Repeat the listing that follows character for character, omitting images.

START SUPPLIED DATA

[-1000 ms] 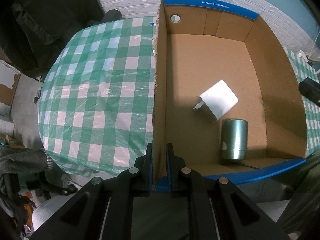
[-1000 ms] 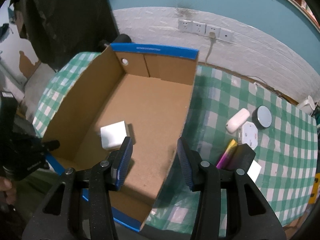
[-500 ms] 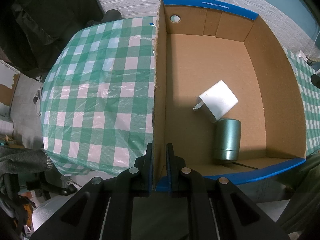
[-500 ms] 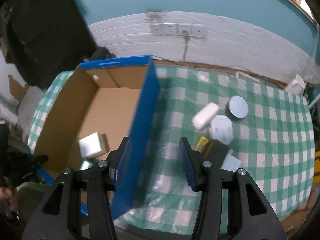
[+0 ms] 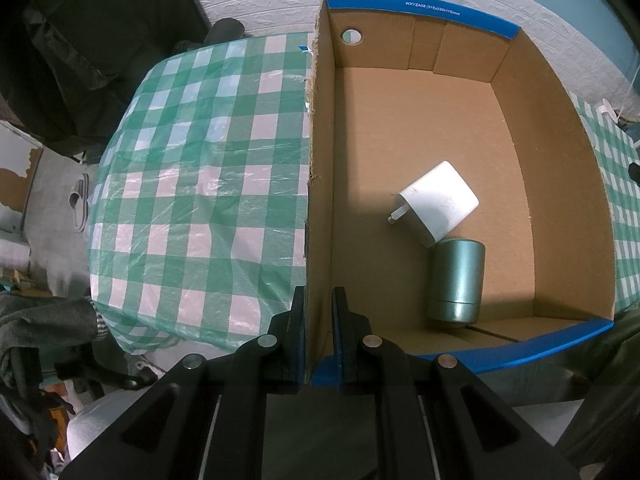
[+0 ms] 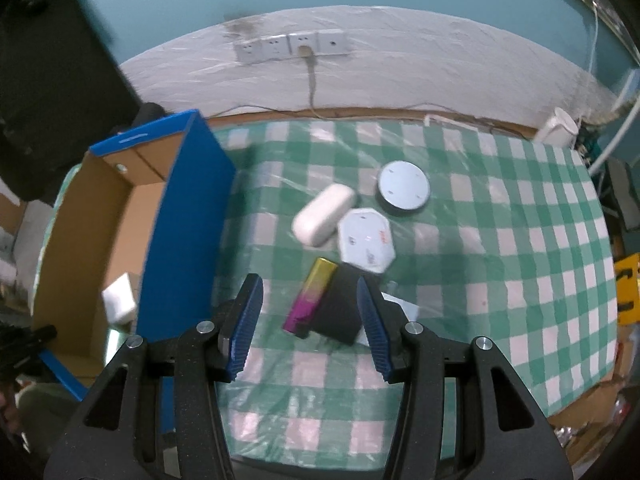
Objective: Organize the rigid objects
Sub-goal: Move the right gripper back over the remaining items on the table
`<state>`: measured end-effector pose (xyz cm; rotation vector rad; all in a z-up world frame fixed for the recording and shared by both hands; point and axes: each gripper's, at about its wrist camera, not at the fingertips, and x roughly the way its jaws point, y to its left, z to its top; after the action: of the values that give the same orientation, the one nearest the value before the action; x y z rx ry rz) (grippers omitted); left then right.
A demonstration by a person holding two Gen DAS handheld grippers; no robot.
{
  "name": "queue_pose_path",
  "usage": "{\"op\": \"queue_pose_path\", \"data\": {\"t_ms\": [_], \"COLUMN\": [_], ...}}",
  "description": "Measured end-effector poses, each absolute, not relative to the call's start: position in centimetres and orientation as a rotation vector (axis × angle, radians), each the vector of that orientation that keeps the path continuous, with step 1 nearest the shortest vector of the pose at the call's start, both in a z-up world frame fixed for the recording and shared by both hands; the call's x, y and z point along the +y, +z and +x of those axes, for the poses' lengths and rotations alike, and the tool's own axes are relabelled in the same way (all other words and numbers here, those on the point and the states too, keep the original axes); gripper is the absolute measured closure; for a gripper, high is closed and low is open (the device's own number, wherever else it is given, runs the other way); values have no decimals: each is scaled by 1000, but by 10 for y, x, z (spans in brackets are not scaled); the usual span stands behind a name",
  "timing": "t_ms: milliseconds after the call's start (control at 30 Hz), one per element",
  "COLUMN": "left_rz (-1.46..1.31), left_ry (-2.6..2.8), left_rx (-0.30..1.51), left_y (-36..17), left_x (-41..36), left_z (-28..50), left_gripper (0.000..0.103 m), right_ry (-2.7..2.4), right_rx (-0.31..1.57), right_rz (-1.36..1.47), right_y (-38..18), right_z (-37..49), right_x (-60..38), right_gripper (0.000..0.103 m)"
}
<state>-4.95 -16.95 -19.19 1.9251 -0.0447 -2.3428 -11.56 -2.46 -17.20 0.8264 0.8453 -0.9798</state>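
Note:
My left gripper (image 5: 319,312) is shut on the left wall of the cardboard box (image 5: 320,160), near its front corner. Inside the box lie a white charger plug (image 5: 438,200) and a grey-green metal cylinder (image 5: 456,284), touching. My right gripper (image 6: 310,320) is open and empty above the table, over a gold-to-magenta lighter (image 6: 309,298) and a black block (image 6: 340,308). Beyond them lie a white oval case (image 6: 323,220), a white octagonal device (image 6: 366,244) and a round grey disc (image 6: 403,187). The box (image 6: 180,216) stands left of them.
The round table carries a green-and-white checked cloth (image 5: 200,184) under plastic film. A white flat piece (image 6: 402,306) lies partly under the black block. Wall sockets (image 6: 290,46) and a cable are behind the table. A white mug (image 6: 558,128) stands at the far right edge.
My right gripper has swung right, out from over the box to above the loose objects on the cloth. The cylinder has rolled left against the charger. The left gripper has not moved.

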Motion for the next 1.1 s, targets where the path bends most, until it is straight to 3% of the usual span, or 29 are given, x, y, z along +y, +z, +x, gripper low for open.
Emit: {"op": "queue_pose_path", "data": {"t_ms": [833, 1100], "left_rz": [1927, 1929], "left_ry": [-2345, -2344], "left_rx": [-46, -51], "left_y": [-192, -194], "left_x": [-172, -171], "left_z": [-48, -49], "left_gripper": [93, 92], "right_ry": [-1077, -1045], "right_rx": [959, 905], "right_rz": [1069, 1109], "right_y": [-265, -268], "right_z": [-179, -184], "right_x": [-55, -56], "right_gripper": [54, 49]}}
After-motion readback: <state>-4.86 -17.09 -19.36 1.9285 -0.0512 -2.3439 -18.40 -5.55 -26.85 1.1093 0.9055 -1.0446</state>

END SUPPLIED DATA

• [WRITTEN SOLUTION]
[-1000 ms] 
[-1000 ms] 
[-500 ms] 
[-500 ms] 
[+0 ms] 
[+0 ms] 
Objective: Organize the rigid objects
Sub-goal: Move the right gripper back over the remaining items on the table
`<state>`: measured end-effector pose (xyz cm; rotation vector rad; all in a z-up world frame fixed for the recording and shared by both hands; point and axes: each gripper's, at about its wrist camera, not at the fingertips, and x roughly the way its jaws point, y to its left, z to its top; after the action: of the values that give the same orientation, the one nearest the value before the action; x y z rx ry rz) (grippers omitted); left then right.
A demonstration by a person holding two Gen DAS handheld grippers; no robot.
{
  "name": "queue_pose_path",
  "usage": "{\"op\": \"queue_pose_path\", \"data\": {\"t_ms\": [_], \"COLUMN\": [_], ...}}",
  "description": "Measured end-effector poses, each absolute, not relative to the call's start: position in centimetres and orientation as a rotation vector (axis × angle, radians), each the vector of that orientation that keeps the path continuous, with step 1 nearest the shortest vector of the pose at the call's start, both in a z-up world frame fixed for the recording and shared by both hands; the call's x, y and z point along the +y, +z and +x of those axes, for the poses' lengths and rotations alike, and the tool's own axes are relabelled in the same way (all other words and numbers here, those on the point and the states too, keep the original axes); gripper is the absolute measured closure; for a gripper, high is closed and low is open (the device's own number, wherever else it is given, runs the other way); values have no decimals: each is scaled by 1000, but by 10 for y, x, z (spans in brackets are not scaled); the usual span stands behind a name",
  "timing": "t_ms: milliseconds after the call's start (control at 30 Hz), one per element",
  "COLUMN": "left_rz (-1.46..1.31), left_ry (-2.6..2.8), left_rx (-0.30..1.51), left_y (-36..17), left_x (-41..36), left_z (-28..50), left_gripper (0.000..0.103 m), right_ry (-2.7..2.4), right_rx (-0.31..1.57), right_rz (-1.36..1.47), right_y (-38..18), right_z (-37..49), right_x (-60..38), right_gripper (0.000..0.103 m)"
}
<state>-4.95 -16.95 -19.19 1.9251 -0.0447 -2.3428 -11.56 -2.46 -17.20 0.8264 0.8453 -0.9798</state>
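Note:
My left gripper (image 5: 319,312) is shut on the left wall of the cardboard box (image 5: 320,160), near its front corner. Inside the box lie a white charger plug (image 5: 438,200) and a grey-green metal cylinder (image 5: 456,284), touching. My right gripper (image 6: 310,320) is open and empty above the table, over a gold-to-magenta lighter (image 6: 309,298) and a black block (image 6: 340,308). Beyond them lie a white oval case (image 6: 323,220), a white octagonal device (image 6: 366,244) and a round grey disc (image 6: 403,187). The box (image 6: 180,216) stands left of them.
The round table carries a green-and-white checked cloth (image 5: 200,184) under plastic film. A white flat piece (image 6: 402,306) lies partly under the black block. Wall sockets (image 6: 290,46) and a cable are behind the table. A white mug (image 6: 558,128) stands at the far right edge.
My right gripper has swung right, out from over the box to above the loose objects on the cloth. The cylinder has rolled left against the charger. The left gripper has not moved.
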
Motion for the next 1.1 s, targets where the path bends most, until it is straight to 3% of the usual span, or 29 are given, x, y, z along +y, +z, +x, gripper low for open.
Emit: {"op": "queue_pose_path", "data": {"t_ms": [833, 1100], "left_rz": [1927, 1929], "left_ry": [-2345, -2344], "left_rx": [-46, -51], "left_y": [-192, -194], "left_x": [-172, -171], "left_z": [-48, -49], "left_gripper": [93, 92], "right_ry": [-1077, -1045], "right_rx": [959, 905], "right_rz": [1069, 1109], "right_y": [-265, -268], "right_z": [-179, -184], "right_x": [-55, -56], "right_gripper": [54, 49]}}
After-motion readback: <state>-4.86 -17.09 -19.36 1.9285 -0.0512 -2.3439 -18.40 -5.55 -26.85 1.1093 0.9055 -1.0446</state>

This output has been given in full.